> Problem description
Dropping every picture, set down exactly the lines in the entries below, starting with the line with "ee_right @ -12" and going on through the line with "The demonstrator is".
Segment Start: Records to process
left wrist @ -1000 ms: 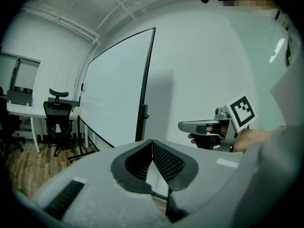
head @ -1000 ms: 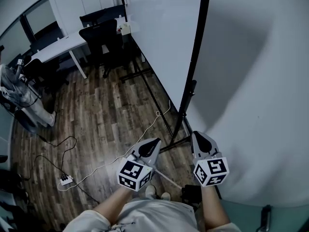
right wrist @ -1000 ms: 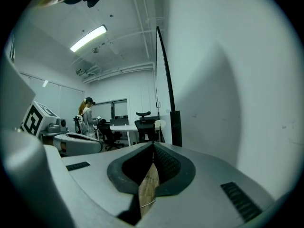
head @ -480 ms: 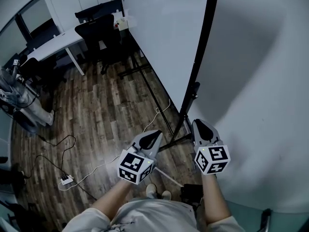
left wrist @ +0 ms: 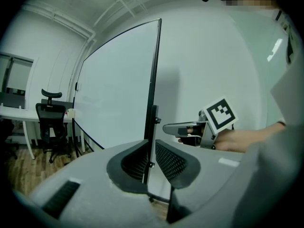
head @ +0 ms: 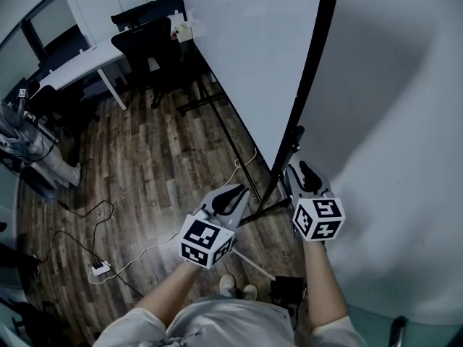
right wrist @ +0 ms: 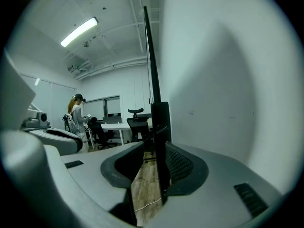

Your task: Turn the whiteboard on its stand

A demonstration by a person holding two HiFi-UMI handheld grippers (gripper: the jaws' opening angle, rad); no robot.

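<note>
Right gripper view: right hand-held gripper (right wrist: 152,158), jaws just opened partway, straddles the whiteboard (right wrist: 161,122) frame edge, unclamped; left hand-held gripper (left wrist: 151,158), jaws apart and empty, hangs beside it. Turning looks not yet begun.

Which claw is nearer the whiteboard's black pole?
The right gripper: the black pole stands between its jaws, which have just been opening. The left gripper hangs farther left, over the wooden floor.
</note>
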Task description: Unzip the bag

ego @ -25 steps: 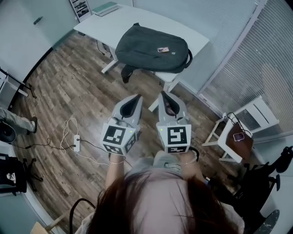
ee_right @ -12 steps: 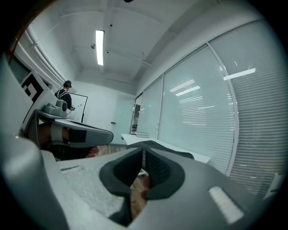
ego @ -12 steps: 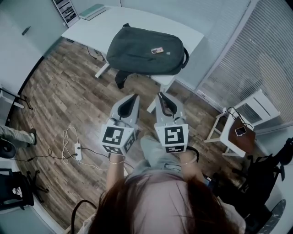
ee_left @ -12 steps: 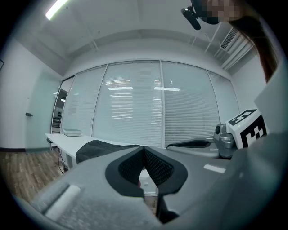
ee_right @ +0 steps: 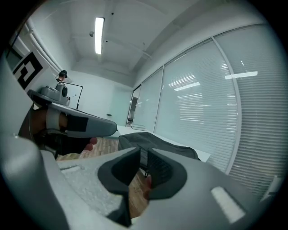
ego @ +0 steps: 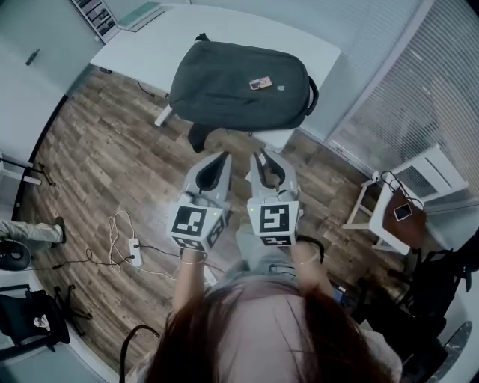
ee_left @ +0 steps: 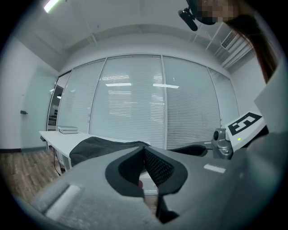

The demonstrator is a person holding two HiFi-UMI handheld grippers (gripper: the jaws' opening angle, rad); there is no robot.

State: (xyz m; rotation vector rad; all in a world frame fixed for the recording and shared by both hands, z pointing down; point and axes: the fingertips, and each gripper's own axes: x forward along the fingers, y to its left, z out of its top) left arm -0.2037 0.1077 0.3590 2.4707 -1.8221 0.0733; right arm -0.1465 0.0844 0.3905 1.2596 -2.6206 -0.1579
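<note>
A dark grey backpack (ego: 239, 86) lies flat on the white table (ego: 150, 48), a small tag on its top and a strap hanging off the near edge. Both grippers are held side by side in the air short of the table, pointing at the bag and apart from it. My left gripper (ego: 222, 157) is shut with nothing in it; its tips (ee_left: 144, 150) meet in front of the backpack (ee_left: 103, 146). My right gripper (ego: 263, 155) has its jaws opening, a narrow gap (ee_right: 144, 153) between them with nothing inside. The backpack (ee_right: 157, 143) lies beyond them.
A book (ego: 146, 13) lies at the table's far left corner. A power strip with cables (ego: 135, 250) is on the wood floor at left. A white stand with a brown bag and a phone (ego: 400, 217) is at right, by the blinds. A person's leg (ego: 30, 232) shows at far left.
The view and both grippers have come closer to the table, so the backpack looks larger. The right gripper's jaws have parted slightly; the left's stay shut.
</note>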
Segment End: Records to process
> Solution for this task
ee_right @ -12 steps: 
ego @ -12 steps: 
ee_left @ -12 steps: 
ee_right @ +0 steps: 
ego @ +0 steps: 
ee_left @ +0 steps: 

The demonstrator is a person holding two HiFi-UMI handheld grippers (gripper: the jaws' opening angle, rad); there is no robot.

There is no more to the output, and the exercise is done.